I think the most interesting areas for modern philosophy are:

First, the area of meta-science - making breakthroughs with things like how to do good systematic reviews, how to set up good peer review systems, designing proper laws for the information society.

Second, the claiming of new ground - the establishing of new scientific fields of study. Working together with scientists to push the limits of human knowledge. Combining their broad knowledge of many fields of science to combine into new fields.

Third, research into rationality, especially instrumental rationality. Working together with logicians, AI designers and psychologists to squeeze the most out of the human brain. And how to improve our cognitive abilities through whatever means we can find.
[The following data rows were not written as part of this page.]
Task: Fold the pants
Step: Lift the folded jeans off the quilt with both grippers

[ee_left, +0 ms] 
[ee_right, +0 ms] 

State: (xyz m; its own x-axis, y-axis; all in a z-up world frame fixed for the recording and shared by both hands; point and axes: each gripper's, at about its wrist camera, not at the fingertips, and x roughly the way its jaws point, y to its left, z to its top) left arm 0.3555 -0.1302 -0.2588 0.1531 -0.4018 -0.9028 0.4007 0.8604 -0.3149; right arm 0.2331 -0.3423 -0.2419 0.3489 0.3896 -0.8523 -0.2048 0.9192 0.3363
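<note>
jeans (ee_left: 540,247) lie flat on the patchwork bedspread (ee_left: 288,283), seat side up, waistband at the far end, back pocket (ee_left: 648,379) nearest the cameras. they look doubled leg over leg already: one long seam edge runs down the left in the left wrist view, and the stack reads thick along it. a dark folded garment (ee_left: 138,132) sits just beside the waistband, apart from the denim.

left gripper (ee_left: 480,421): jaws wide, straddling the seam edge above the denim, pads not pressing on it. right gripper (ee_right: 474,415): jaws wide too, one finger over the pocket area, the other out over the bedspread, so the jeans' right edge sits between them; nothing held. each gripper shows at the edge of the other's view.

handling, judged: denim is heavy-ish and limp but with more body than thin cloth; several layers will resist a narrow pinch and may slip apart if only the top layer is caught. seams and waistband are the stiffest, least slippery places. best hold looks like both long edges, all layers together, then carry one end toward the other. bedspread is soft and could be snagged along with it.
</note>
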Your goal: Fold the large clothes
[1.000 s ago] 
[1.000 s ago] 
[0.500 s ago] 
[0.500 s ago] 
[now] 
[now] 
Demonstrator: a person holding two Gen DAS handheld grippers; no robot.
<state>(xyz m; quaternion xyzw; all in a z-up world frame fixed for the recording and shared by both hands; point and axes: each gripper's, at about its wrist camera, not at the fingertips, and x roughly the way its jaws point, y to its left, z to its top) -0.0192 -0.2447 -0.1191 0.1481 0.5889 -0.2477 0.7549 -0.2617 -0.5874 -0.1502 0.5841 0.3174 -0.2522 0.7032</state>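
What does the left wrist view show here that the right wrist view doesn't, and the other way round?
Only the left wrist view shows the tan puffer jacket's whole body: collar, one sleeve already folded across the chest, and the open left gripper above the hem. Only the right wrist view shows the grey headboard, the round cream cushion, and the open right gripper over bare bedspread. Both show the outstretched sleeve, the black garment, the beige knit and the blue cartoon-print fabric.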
Fourth, as policy makers, polymaths or science generalists who have a very broad knowledge of many scientific fields and can thus make good decisions about which way to take society. Politicians as they are now are notoriously bad at this.

MtMoru said...

"philosophy" when equated to the "thought" of philosophy professors IS a waste of time, but in this "age of specialization" natural scientists and business executives have even LESS to say on big issues.

When will billionaires start writing books worth reading? Never.